For those curious, the lethal range is thought to be 5,000--8,000 light years, at least for supernovae GRBs, if directed toward our solar system. (GRBs are directional rather than omnidirectional.)
I wonder about a merger of a pair of supermassive black holes, say a billion solar masses each. Would it sterilize the whole galaxy?
A galaxy is a pretty dangerous place to be. Probably we should get clear at first opportunity.
A pretty big pair is scheduled to merge sometime in the next three years. Probably we will get enough warning to be watching carefully when it happens.
Don't most of the computation as to the total energy of the event assume the event radiates equally in all directions?
Isn't the amount of energy drastically smaller if it's a focused beam?
Why do we assume spherical and not, for example, a directed attempt to communicate, the back end of a starship drive pointed at us, or just a natural phenomenon the is unidirectional.
It would have been useful to put it on a scale to compare it against other measured GRB. It is hard to get a sense from the article on how much more powerful it was.
GRB 221009A is detected by LHAASO-WCDA at energy above 500 GeV, centered at
RA = 288.3, Dec = 19.7 within 2000 seconds after T0, with the significance above
100 s.d., and is observed as well by LHAASO-KM2A with the significance about 10 s.d.,
where the energy of the highest photon reaches 18 TeV.
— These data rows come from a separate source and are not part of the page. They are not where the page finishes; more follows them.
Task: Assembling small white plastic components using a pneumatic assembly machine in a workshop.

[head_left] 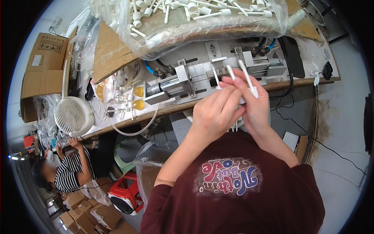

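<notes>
Both hands are together in front of the bench's near edge. My right hand (258, 111) is closed around white plastic scoops (246, 74), small cups on long handles, with two handles sticking up past its fingers. Close against it, my left hand (212, 113) has its fingers pinched on another white scoop (216, 76), whose thin handle points up. The fingers hide the lower parts of the pieces. Just beyond the hands is a metal clamping fixture (222, 71), with a pneumatic cylinder (169, 86) on the left and another cylinder (269, 66) on the right.
A plastic-lined heap of white scoops (191, 9) lies behind the fixture. Leftward are a cardboard flap (111, 52), yellow round pieces (138, 104), a white fan (74, 116) and a large carton (44, 66). A person in a striped top (74, 171) sits at the bench's left. A black cable (296, 124) hangs right.
</notes>
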`<action>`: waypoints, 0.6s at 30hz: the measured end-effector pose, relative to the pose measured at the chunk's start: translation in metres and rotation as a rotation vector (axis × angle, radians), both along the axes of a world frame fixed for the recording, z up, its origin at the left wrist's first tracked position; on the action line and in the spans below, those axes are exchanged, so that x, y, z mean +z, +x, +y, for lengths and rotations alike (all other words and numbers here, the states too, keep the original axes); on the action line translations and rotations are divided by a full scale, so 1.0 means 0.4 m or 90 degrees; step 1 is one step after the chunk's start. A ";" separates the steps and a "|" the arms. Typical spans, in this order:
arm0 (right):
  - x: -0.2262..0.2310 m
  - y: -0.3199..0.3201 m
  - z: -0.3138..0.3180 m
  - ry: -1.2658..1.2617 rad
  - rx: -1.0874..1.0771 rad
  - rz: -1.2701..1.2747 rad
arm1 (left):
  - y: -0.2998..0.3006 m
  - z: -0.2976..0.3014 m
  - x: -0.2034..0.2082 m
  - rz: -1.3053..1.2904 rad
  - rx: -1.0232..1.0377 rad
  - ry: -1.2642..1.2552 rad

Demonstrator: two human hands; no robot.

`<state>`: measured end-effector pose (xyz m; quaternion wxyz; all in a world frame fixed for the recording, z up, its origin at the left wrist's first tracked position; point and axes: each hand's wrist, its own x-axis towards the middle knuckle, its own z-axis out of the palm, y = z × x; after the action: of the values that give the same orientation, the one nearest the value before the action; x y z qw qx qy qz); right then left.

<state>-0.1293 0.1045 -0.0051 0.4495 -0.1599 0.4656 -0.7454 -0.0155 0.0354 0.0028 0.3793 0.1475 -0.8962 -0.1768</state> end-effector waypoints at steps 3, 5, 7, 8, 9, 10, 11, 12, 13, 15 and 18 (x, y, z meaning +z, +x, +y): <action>-0.015 0.006 -0.017 0.002 0.018 -0.009 | 0.001 -0.008 -0.016 0.000 0.007 0.034; -0.010 -0.003 -0.030 0.016 -0.005 0.024 | 0.006 -0.013 -0.013 0.035 -0.001 0.117; -0.026 -0.038 -0.015 0.063 0.002 0.155 | 0.026 -0.022 -0.012 0.039 0.015 0.166; -0.035 -0.055 -0.005 0.086 0.007 0.220 | 0.035 -0.026 -0.017 0.016 0.029 0.159; -0.042 -0.065 0.001 0.097 -0.008 0.184 | 0.042 -0.029 -0.026 -0.008 0.043 0.151; -0.050 -0.077 0.013 0.102 0.015 0.184 | 0.050 -0.030 -0.038 -0.031 0.060 0.143; -0.059 -0.092 0.027 0.106 0.038 0.183 | 0.054 -0.027 -0.056 -0.058 0.081 0.148; -0.064 -0.097 0.034 0.111 0.061 0.183 | 0.054 -0.027 -0.068 -0.078 0.077 0.103; -0.059 -0.091 0.038 0.121 0.065 0.204 | 0.049 -0.028 -0.078 -0.095 0.074 0.057; -0.054 -0.093 0.056 0.111 0.101 0.180 | 0.031 -0.032 -0.107 -0.110 0.095 -0.036; -0.033 -0.090 0.068 0.117 0.116 0.171 | 0.016 -0.042 -0.096 -0.152 0.129 -0.065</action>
<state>-0.1652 0.1316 -0.0181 0.4617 -0.2579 0.5715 -0.6275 -0.0091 0.0186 -0.0357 0.2927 0.2378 -0.9233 -0.0730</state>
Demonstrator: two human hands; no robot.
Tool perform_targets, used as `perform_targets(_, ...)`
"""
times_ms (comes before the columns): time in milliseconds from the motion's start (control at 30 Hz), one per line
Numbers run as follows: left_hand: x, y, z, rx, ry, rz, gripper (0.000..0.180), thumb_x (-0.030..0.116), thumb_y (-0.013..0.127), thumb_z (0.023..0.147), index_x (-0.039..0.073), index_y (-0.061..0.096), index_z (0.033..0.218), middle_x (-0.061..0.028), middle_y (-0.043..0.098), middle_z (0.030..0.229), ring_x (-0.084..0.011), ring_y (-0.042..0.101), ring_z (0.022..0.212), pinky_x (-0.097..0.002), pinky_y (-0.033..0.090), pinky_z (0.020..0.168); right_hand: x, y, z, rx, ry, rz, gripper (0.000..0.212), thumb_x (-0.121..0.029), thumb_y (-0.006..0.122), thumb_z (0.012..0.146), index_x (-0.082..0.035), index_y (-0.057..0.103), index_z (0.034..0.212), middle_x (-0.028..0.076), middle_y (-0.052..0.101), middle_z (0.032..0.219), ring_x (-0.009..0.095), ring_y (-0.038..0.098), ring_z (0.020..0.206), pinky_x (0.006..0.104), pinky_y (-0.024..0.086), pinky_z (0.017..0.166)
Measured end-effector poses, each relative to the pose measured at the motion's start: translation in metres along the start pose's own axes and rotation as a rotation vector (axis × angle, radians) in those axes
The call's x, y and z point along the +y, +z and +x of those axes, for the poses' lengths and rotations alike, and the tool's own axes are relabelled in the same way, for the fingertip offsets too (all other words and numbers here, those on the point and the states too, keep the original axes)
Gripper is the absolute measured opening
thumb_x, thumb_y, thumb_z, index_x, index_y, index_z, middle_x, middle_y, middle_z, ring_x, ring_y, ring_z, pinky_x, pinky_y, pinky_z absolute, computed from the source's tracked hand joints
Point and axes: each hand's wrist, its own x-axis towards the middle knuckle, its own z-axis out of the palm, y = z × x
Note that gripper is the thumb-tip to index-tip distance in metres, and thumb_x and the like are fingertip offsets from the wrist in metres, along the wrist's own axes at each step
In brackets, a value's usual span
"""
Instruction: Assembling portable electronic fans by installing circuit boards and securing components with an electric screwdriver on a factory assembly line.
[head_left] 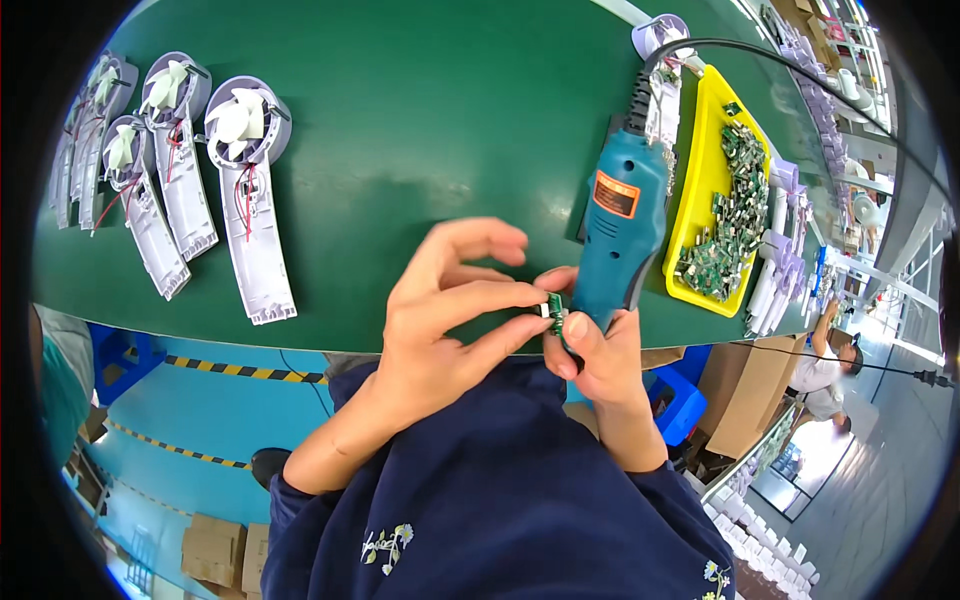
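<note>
Over the near edge of the table, my left hand (440,310) pinches a small green circuit board (556,312) between thumb and index finger, its other fingers lifted and curled. My right hand (605,365) meets it from the other side, thumb and fingertips closed on the same board. A teal corded power tool (622,225) with an orange label also rests in my right hand, its lower end between thumb and index finger. The tip of the tool is hidden by that hand.
Left on the green table (400,130) lie several white fan housings (255,220) with red wires. At right, a yellow tray (680,270) holds many circuit boards (735,220), beside more housings (780,270). The black cord (770,55) arcs across the upper right.
</note>
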Motion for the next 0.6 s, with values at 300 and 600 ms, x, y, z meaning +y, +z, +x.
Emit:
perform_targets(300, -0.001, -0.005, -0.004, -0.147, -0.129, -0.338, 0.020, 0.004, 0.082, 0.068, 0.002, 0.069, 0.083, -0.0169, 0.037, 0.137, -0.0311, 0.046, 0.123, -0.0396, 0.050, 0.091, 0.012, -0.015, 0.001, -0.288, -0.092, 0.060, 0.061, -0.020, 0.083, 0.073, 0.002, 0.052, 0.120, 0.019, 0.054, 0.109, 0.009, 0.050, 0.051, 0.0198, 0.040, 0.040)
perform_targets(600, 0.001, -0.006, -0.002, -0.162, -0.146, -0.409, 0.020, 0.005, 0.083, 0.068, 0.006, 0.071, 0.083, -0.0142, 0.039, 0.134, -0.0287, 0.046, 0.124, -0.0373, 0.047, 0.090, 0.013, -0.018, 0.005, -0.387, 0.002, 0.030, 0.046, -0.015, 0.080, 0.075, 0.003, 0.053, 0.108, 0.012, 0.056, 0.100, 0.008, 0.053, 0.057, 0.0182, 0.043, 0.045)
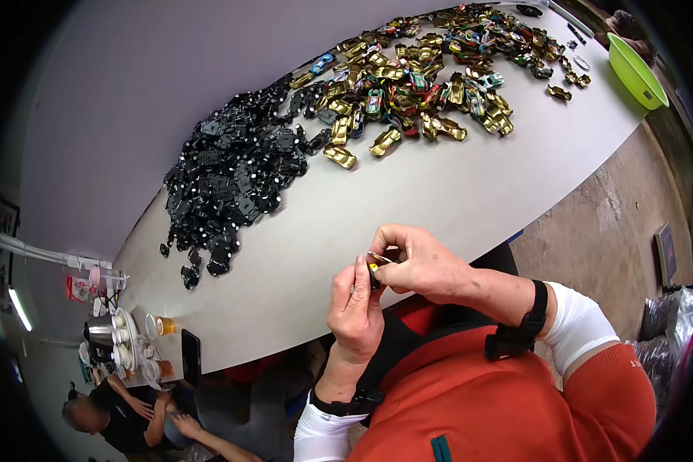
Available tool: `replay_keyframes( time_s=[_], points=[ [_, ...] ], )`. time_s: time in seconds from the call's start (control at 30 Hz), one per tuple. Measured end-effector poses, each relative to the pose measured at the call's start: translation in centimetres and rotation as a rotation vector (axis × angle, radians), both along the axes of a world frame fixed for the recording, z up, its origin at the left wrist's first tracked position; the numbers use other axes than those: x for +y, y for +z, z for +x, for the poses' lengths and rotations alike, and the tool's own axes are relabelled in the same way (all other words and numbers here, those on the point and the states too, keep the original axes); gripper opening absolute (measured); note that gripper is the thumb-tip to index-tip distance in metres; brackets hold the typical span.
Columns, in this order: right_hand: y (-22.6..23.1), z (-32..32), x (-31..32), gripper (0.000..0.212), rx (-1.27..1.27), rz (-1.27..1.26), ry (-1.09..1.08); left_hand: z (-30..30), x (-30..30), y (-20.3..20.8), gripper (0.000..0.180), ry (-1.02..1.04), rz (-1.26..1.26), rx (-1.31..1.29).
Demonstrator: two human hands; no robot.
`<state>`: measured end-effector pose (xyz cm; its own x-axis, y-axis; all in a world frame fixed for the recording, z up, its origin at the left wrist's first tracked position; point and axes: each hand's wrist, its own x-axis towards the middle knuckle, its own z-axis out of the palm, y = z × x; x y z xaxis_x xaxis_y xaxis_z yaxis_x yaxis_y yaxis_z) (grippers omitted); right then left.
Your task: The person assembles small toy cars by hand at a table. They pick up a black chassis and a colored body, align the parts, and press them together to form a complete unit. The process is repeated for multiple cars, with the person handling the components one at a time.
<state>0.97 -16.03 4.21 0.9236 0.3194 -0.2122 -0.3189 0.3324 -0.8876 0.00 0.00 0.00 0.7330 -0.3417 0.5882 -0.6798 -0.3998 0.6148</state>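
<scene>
Between left hand (356, 308) and right hand (420, 266): 1 toy car piece (374, 269), small and dark with a yellow patch, pinched over the near edge of the tabletop (323, 223).
Lie of the piece: directly off the left hand's fingertips, just left of the right hand, about equally near both; mostly covered along its long axis, seemingly pointing forward.
Left hand's grip: closed on the piece, with thumb upright along its left side.
Right hand's grip: closed on the same piece from the right, with fingertips bent over a gold edge.
Black bases (231, 169): heaped ahead and to the left of the left hand, well apart from it, with 1 stray base (190, 276) straight out to the left.
Toy car bodies (389, 73): heaped ahead of the right hand, mostly gold, some multicoloured, with 1 gold body (339, 158) at the near fringe, ahead of the hands.
Green basin (639, 69): far ahead and right of the right hand, by the tabletop's end; cannot tell any contents.
Clear cup (156, 326): left of the left hand, well apart, holding amber liquid (167, 326); near a black phone (191, 356).
White tray (134, 333): farther left beyond the cup, bearing several white cups (121, 336).
</scene>
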Motion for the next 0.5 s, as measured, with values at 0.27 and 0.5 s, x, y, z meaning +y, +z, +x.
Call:
replay_keyframes(
  time_s=[0.27,0.5],
  points=[
    [0.4,-0.6,-0.1,0.016,0.027,0.068,0.010,-0.3,0.8,0.9,0.033,-0.266,-0.563,0.559],
    [-0.1,-0.9,0.5,0.019,0.008,0.138,-0.046,-0.5,0.3,0.7,0.032,-0.107,-0.434,0.387]
  ],
)
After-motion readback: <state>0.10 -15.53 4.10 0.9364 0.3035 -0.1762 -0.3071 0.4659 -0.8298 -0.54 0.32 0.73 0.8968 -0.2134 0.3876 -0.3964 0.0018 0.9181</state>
So 2.4 billion light years away, yet several times the article says things like "This event, because of its relative proximity to Earth, is also a unique opportunity" and "Because this burst is so bright and also nearby, we think this is a once-in-a-century opportunity."
LHC has a center of mass energy of 14 TeV, pretty close to the mentioned 18 TeV. That's however for protons, not photons. You really can only accelerate charged particles, as we use magnetic and electric fields for that. You need roughly a factor of ten higher energy of the charged particle to produce a certain energy gamma ray.
Proton collisions are messy, and not the best way to get photons at certain energies. There is a new up to 1 TeV electron collider planned in Japan [1].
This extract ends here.